Too small
to keep, too big to throw back
Small fry Unix
commands, part 3: du, tr, nl
Summary
This is the third installment in a series on small-but-useful
Unix commands. Mo covers the du (summarize disk
usage), tr (translate characters), and nl
(line numbering filter) commands. (1,900 words)
In my March '98 article on file
compression, I asked the question: How big is a file, anyway?
This month I am going to expand that question to: How big is a
directory, anyway?
If the directory only contains files, it's easy enough to
issue an ls -ls command and get the sizes of files
in bytes and blocks.
$ ls -ls
total 6
2 -rw-r--r-- 1 mjb group 3 Feb 04 23:31 minutes.txt
4 -rw-r--r-- 1 mjb group 1201 Feb 04 23:25 note.txt
The first column contains the size of the file in 512-byte
blocks, and the sixth column gives the size of the file in
bytes. Files in this directory consume 6 blocks, containing only
1204 bytes. In the March column, I discussed allocation units --
the minimum space allocated by the operating system for a file.
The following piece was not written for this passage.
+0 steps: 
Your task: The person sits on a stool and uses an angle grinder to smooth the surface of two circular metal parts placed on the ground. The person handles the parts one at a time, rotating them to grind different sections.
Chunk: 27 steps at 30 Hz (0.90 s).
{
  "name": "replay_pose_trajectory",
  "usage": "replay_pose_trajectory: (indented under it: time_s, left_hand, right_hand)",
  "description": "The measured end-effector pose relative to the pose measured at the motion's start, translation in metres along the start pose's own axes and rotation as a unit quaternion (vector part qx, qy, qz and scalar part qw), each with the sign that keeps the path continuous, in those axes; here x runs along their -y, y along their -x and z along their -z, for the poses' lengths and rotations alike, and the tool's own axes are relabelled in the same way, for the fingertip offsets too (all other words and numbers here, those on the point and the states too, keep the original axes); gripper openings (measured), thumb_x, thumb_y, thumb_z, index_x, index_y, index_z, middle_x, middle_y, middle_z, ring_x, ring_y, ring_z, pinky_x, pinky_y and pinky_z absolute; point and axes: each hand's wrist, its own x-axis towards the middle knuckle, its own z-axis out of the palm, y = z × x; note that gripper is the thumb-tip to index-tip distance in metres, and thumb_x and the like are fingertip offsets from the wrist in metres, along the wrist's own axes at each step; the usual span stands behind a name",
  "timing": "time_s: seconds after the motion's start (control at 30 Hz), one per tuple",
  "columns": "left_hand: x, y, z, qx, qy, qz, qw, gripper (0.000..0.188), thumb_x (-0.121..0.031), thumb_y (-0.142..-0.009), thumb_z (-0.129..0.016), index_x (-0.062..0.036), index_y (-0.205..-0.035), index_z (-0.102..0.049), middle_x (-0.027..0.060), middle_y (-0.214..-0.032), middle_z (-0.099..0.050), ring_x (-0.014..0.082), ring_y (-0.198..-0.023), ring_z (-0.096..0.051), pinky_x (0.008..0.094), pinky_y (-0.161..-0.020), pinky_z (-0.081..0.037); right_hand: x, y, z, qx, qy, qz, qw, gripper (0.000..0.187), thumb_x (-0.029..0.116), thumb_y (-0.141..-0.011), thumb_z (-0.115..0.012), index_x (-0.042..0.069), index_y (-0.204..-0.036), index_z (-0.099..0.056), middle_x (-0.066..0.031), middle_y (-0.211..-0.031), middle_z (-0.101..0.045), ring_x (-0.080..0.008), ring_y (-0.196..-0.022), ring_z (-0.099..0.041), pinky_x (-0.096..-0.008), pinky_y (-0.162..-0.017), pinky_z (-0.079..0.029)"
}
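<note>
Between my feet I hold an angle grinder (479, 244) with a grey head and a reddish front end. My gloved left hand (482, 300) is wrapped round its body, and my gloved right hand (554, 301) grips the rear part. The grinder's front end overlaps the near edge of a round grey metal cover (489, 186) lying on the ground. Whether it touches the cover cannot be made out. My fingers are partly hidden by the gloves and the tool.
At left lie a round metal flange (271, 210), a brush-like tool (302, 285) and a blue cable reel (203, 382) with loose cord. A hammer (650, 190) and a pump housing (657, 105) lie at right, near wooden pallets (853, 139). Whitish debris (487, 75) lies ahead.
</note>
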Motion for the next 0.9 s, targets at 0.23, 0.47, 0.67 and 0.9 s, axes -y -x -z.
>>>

You should review that article for more details, but here's a
brief explanation of how allocation units work.
This method is used in all major operating systems in one
form or another. Some convenient number of bytes is selected as
the minimum amount that can be allocated to a file. This amount
is an allocation unit. If the file doesn't use all the
space in an allocation unit, it's recorded at the beginning of
the unit, with the remaining space set aside to accommodate
further expansion of that file.
As you add to the file, the new data is stored in the empty
reserved space on the disk, so long as it doesn't exceed the
number of bytes permitted in an allocation unit. Once the file
has used all available space, another allocation unit is grabbed
and reserved. Any spillover from the first allocation unit is
tucked in at the start of second allocation unit, and so on.
Earlier Unix systems used an allocation unit of 512 bytes.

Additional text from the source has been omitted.